Hasil Sidak Pertamina di 300 SPBU Se Jatim, Pertalite Bebas Kontaminan
- Ahaddiini HM/VIVA Jatim
Surabaya, Viva Jatim – Pertamina telah menginspeksi (sidak) sekitar 300 Stasiun Pengisian Bahan Bakar Umum (SPBU) yang tersebar di sepanjang Pantai Utara Jawa Timur (Jatim). Langkah ini dilakukan untuk menindaklanjuti maraknya sepeda motor mogok atau brebet setelah mengisi bahan bakar jenis Pertalite.
Direktur Utama Pertamina Patra Niaga, Mars Ega Legowo Putra mengatakan, sidak dilakukan bersama petugas dari Balai Besar Pengujian Minyak dan Gas Bumi (Lemigas) serta kepolisian.
"Kami sudah menyisir hampir 300 SPBU di wilayah Pantura Jatim, mulai Tuban, Lamongan, Gresik, Surabaya dan sebagian di Bojonegoro, Malang juga," kata Ega saat berada di Surabaya, Jumat, 31 Oktober 2025.
Ega menyampaikan, sidak fokus menguji kandungan air dalam bahan bakar minyak produk Pertamina, terutama jenis Pertalite. Pengujian menggunakan metodologi pasta air. Selain itu, pengecekan juga memakai mekanisme densitas untuk memeriksa kerapatan bahan bakar.
"Sampai dengan saat ini yang terkait kandungan air, kami melakukan pengecekan dengan metodologi pasta air. Kami juga melakukan pengecekan dengan mekanisme densitas," lanjutnya.
Kemudian, Pertamina bersama Lemigas juga mengecek tingkat kejernihan dari warna bensin.
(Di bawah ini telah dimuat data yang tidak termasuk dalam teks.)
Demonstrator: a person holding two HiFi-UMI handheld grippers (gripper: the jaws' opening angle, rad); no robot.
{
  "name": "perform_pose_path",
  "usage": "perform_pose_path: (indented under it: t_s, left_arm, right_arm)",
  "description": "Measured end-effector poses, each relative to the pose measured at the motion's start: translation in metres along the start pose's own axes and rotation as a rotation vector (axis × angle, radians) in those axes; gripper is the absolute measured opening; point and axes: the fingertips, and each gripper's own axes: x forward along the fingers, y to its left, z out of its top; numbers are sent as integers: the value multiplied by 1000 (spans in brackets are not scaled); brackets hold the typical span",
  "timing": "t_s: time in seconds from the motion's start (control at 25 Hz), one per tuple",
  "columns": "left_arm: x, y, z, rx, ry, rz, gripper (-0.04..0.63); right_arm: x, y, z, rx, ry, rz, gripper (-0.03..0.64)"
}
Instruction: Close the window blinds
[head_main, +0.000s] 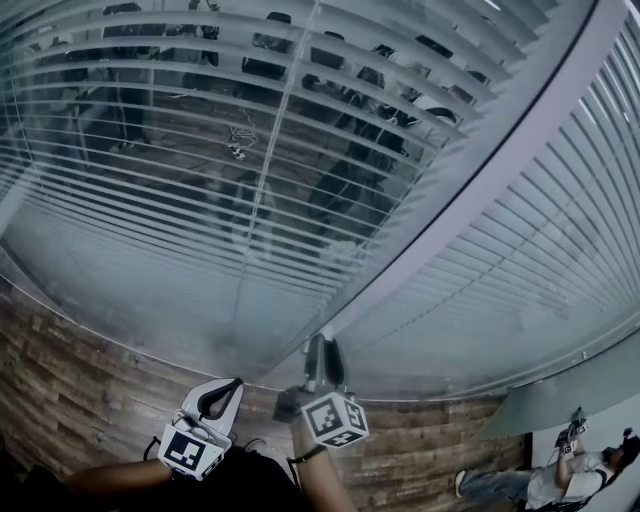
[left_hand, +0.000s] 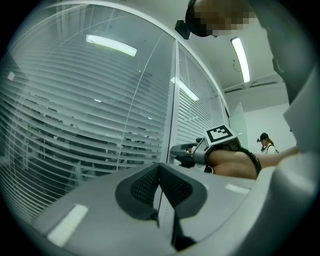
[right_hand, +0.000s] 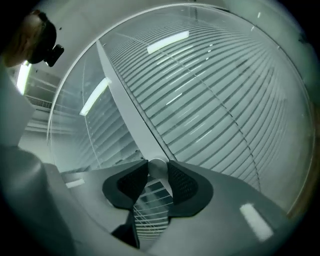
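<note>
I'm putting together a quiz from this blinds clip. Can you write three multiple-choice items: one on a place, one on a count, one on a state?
1. Where is the knob?
A. On the floor
B. On the frame between the two panes
C. On the ceiling

2. How many grippers touch the knob?
A. None
B. One
C. Two

3. The left gripper is:
A. shut and empty
B. wide open
C. shut on a cord

Answers:
1. B, the frame runs straight down to the knob.
2. B, only the right gripper clamps it.
3. A, its jaws meet with nothing between them.
</note>
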Motion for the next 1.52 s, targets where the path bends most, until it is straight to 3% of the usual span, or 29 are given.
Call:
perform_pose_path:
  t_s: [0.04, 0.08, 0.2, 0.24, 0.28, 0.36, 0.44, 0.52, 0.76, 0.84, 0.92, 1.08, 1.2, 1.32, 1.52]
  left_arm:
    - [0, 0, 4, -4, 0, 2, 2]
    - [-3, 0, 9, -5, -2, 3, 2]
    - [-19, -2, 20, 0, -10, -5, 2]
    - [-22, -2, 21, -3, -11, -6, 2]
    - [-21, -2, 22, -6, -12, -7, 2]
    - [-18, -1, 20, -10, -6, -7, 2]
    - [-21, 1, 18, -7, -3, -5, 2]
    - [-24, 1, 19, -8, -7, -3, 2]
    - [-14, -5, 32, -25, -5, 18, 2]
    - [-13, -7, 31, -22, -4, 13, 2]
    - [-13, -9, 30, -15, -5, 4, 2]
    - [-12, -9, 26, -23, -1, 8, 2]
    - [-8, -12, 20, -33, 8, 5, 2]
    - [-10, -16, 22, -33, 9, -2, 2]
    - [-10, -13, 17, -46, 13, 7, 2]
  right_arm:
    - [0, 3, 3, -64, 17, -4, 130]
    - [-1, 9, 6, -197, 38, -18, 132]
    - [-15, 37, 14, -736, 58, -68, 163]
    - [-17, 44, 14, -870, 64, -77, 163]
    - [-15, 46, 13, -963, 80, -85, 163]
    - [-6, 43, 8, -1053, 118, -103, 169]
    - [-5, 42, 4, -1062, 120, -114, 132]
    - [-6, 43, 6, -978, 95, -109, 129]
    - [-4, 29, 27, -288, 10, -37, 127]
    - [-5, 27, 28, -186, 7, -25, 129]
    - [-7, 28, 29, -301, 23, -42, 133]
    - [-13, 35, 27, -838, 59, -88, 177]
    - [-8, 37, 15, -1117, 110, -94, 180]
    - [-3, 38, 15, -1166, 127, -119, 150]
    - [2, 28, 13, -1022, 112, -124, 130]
Guna memastikan bahan bakar yang beredar luas di sejumlah SPBU bebas dari kontaminan.
"Kita juga melakukan pengecekan standar visual clarity dan kejernihan warna dari BBM, untuk mengindikasi apakah ada kontaminan di dalam produk," katanya.
Hasil dari pengujian selama sidak dikatakan Ega, pihaknya tak menemukan indikasi kontaminan sehingga semua produk Pertamina, khususnya Pertalite, dinyatakan bebas kontaminan.
"Sejauh ini tidak menemukan indikasi tersebut," tutup dia.
Isu motor mogok atau brebet setelah mengisi Pertalite di SPBU mengemuka dalam sepekan terakhir. Mula-mula keluhan itu muncul di Kabupaten Bojonegoro dan Tuban. Beberapa hari kemudian keluhan serupa disuarakan pemilik motor di Lamongan, Gresik, Surabaya, dan Sidoarjo.
Kendati hasil sidak nihil temuan campuran lain di BBM Pertalite, namun Polda Jatim tetap melakukan monitoring dan akan menindaklanjuti informasi soal fenomena motor mogok atau brebet setelah mengisi Pertalite di SPBU tersebut.
"Semuanya kami jadikan sampel. Dengan adanya temuan, informasi, kami sudah bergerak dan melakukan penyelidikan. Memeriksa ke SPBU, bilamana nanti ditemukan ada penyimpangan kami akan bekerjasama dengan pemerintah pusat, daerah, dengan kementerian dan pihak Pertamina. Sehingga ada kepastian nanti bagaimana," kata Kabid Humas Polda Jatim Kombes Pol Jules Abraham Abast.